What is retinitis pigmentosa?
Retinitis pigmentosa, also known as retinosis pigmentaria, retinopathy pigmentosa or tapetoretinal degeneration, is an inherited disorder characterized by progressive degeneration of the retina in both eyes.
Retinitis pigmentosa: symptoms
The first symptoms of the onset of retinitis pigmentosa include night and twilight blindness and the progressive narrowing of the field of view, particularly in the following everyday situations:
- you may experience a few minutes of blindness before adjusting to semi-darkness in dimly lit rooms and environments;
- when looking for an object on a table, you may need to analyze the entire surface to find or determine the position of an object (fork, pen, napkin, etc.);
- when outside, you may feel the need to pay close attention to the road, constantly moving your head to identify the position of other people and the presence of obstacles.

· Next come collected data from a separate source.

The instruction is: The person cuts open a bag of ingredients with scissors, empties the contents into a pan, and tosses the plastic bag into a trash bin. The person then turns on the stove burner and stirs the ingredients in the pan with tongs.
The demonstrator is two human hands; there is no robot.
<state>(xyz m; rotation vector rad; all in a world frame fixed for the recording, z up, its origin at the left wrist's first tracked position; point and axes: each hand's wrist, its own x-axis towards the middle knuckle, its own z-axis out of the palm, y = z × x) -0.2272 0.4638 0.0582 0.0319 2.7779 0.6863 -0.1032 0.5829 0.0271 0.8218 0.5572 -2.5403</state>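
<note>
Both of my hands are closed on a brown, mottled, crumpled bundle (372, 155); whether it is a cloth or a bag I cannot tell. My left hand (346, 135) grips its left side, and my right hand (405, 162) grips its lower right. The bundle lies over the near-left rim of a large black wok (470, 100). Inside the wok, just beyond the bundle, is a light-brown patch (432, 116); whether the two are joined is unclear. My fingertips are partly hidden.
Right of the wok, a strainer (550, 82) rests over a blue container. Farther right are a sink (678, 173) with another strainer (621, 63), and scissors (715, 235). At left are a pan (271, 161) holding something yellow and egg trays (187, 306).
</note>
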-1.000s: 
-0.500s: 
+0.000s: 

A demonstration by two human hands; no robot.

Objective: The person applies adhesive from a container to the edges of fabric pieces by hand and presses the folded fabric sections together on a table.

Retinitis pigmentosa: what do people see?
In the early stages, the symptoms of retinitis pigmentosa occur mainly in the twilight hours. As the disease progresses, only a small area of central vision remains, while peripheral vision is greatly reduced. At the same time, affected people notice that glare is accentuated and contrast and visual acuity are reduced.
The field of view may be reduced to the tubular vision typical of glaucoma, complicating movement in space.
Retinitis pigmentosa: genetic forms
Retinitis pigmentosa is categorized into four different forms based on the type of genetic transmission:
Autosomal dominant retinitis pigmentosa
affects males and females with equal frequency and does not skip generations;
Autosomal recessive retinitis pigmentosa
affects males and females with equal frequency, but skips generations and occurs sporadically, with an incidence of only one case every 2–3 generations;
X-linked retinitis pigmentosa
affects only males who have inherited the gene from their mothers, who are considered healthy carriers and have a 50% probability of transmitting the disease to a male child.
Retinitis pigmentosa with sporadic transmission
constitutes about 30% of all types and involves only one family case in living memory. If the affected person is male, X-linked transmission cannot be excluded.
Retinitis pigmentosa: the causes
The genetic origins of the disease are now certain: it is hereditary and transmitted in the forms indicated above.
The first symptoms of the disease occur between puberty and adulthood, with rare cases of children affected by the disease early in life.
The incidence of retinitis pigmentosa in Italy is about one person per 3000–5000.
Retinitis pigmentosa: therapeutic outlook
There is currently no cure for retinitis pigmentosa. However, there are therapies that slow down its course, as well as the possibility of implanting artificial retinas that decode light stimuli, transforming them into visual stimuli. The adoption of lenses and filters with high retinal protection is essential, both as prevention and to improve visual performance in people suffering from this pathology.
To preserve the retinal cells, it is also recommended to adopt a healthy lifestyle, favoring a diet rich in fruit and vegetables and avoiding smoking.